:: COLLECTED DATA ::
□ □ □ □
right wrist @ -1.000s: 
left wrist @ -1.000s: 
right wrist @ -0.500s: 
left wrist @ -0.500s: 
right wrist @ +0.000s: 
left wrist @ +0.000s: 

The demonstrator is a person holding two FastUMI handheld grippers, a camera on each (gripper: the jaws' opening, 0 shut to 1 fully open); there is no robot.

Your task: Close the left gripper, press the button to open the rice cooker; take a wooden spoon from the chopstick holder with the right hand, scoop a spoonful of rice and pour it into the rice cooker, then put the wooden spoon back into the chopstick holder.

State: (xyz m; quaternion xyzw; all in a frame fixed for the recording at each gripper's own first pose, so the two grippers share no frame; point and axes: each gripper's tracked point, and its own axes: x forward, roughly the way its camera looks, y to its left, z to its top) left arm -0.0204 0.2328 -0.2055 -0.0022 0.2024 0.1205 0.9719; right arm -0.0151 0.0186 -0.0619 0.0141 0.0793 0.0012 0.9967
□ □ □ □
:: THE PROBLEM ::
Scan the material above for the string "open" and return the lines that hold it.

:: RESPONSE TO THE EXERCISE ::
The demonstrator is a person holding two FastUMI handheld grippers, a camera on each (gripper: the jaws' opening, 0 shut to 1 fully open); there is no robot.
Your task: Close the left gripper, press the button to open the rice cooker; take a wooden spoon from the chopstick holder with the right hand, scoop a spoonful of rice and pour it into the rice cooker, then put the wooden spoon back into the chopstick holder.

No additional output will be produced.